Once NekRS has been optimized for a single Aurora compute node, Rowe will use a sequence of larger test problems to optimize multi-node performance. Particular attention will be paid to MPI (message-passing interface) communication patterns exercised by the application. The final step will be to analyze the performance of NekRS as applied to the full ExaSMR reactor core problem at scale and running on the complete Aurora system.
Keeping OCCA up to date
The OCCA framework is compatible with kernels written in OKL in addition to those written in backend-specific code, such as SYCL. The primary goal in optimizing NekRS kernels is to improve performance to the maximum extent permitted by OKL kernels; OKL kernels were selected because they are immediately portable to other vendor architectures.

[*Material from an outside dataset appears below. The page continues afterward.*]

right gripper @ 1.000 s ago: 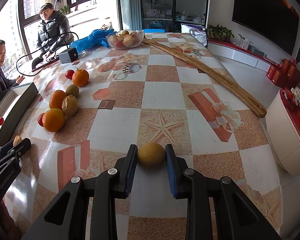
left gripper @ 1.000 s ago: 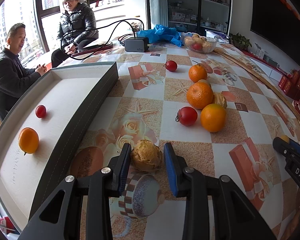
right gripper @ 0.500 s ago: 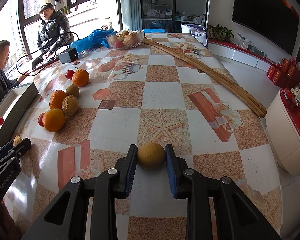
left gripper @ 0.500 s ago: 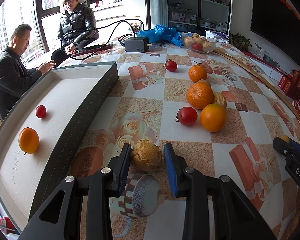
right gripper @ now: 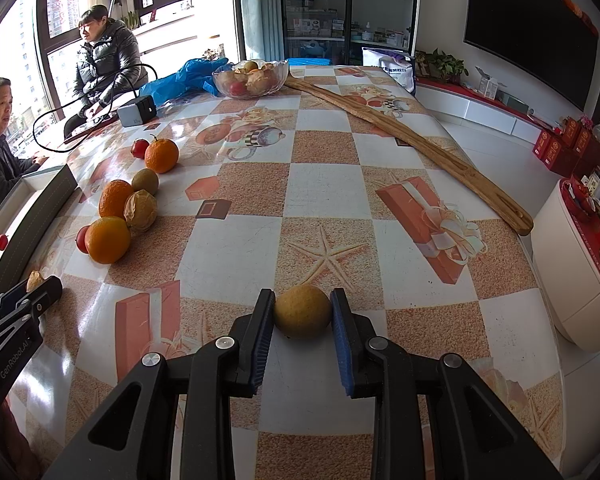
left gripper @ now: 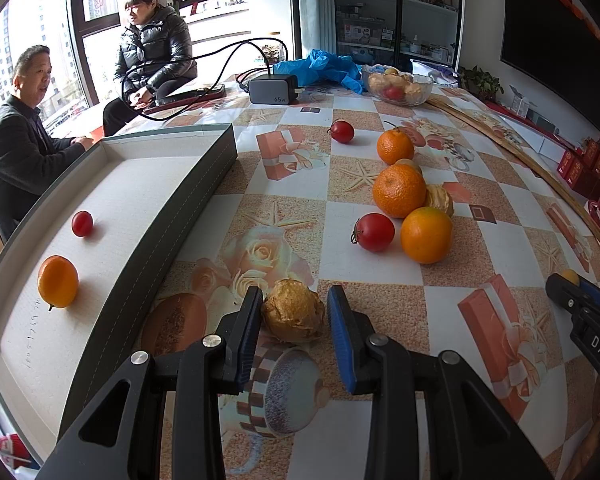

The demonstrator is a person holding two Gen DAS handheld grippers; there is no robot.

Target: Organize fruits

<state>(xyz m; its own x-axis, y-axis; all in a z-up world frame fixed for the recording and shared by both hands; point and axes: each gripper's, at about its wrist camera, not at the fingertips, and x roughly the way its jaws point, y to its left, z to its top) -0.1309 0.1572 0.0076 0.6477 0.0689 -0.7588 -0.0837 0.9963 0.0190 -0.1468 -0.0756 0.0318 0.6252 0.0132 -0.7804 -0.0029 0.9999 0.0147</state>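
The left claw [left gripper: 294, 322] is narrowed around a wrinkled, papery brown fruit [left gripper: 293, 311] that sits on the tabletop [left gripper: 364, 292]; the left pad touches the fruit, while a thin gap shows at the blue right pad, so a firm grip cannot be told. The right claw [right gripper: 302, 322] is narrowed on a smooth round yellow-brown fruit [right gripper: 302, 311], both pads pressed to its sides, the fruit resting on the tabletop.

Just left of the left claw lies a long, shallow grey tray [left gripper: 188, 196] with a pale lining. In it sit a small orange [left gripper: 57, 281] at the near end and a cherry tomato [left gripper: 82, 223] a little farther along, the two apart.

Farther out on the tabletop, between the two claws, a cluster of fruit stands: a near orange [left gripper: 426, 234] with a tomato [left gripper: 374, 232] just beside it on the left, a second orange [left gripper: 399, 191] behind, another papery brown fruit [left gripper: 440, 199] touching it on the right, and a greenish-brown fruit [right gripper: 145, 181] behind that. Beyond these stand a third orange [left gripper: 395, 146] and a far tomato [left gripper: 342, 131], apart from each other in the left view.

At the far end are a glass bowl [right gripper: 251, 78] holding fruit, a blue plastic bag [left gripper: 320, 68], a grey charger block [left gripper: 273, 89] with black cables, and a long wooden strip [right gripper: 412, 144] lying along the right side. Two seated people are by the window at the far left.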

However, in certain cases additional performance improvements can be realized only by employing newer features that the SYCL programming model enables and for which no equivalents exist in OCCA. Subsequently, developers survey the programming models of alternative OCCA backends like CUDA, HIP, and OpenMP, for analogous features. In instances where such analogues exist, the feature can be introduced into the OCCA framework in a unified manner.
This is illustrative of one of OCCA’s strengths—its relative agility enables developers to it incorporate bleeding-edge developments as they occur.
To gauge the needs of OCCA users and better coordinate development, Rowe has led the effort to establish the OCCA Technical Advisory Forum (TAF). Holding open, biweekly meetings, the OCCA TAF brings together stakeholders from the DOE, U.S. universities, Intel, AMD, Shell, and CCG, among others.